The Full Bench accordingly remitted its opinion to the Division Bench of the
High Court. The Division Bench, in view of the opinion given by the Full
Bench allowed the writ appeal and set aside the judgment of the Learned
Single Judge and remanded the matter to the Appellate Tribunal for
considering the matter afresh in the light of the opinion given by the Full
Bench. The Appellate Tribunal, following the Full Bench decision
dismissed the appeal preferred by the appellant. Consequently, the
appellant has filed the appeal by way of Special Leave Petition.

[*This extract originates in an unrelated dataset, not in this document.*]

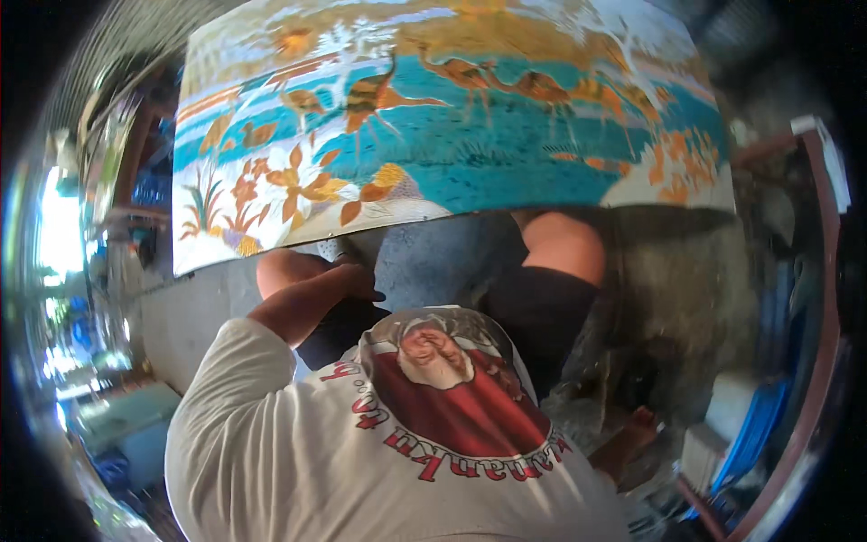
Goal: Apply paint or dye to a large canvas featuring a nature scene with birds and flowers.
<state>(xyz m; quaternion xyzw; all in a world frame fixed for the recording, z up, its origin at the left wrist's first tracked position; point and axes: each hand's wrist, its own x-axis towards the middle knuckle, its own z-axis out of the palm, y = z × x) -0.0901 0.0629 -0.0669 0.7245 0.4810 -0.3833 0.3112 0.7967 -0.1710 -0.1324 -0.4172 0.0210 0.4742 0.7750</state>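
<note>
A wide painted panel lies in front of me, over my knees. It shows brown long-necked birds on teal water, pale trees, and orange and white plants. My left hand rests by my left thigh, below the panel's near edge and off the painting. It is in shadow, and its fingers are too dark to make out. Low at my right side, away from the panel, my right hand reaches down near the floor. It is small and blurred there; whether its fingers hold anything does not show.
Grey floor shows between my knees. At the right stand pale blocks or boxes with a blue edge, beside a reddish-brown frame bar. A pale greenish box stands at the left, near cluttered shelving.
</note>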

It is in this
way these matters have come up before us.
Before we advert to the question which we are required to answer, it is
necessary to notice the relevant law as regard the consequences which
follow when a Scheme for total exclusion is prepared and finalised under
Chapter IVA of the Repealed Act as it stood when the Full Bench of the
High Court decided the matter and still continues to be a good law till date.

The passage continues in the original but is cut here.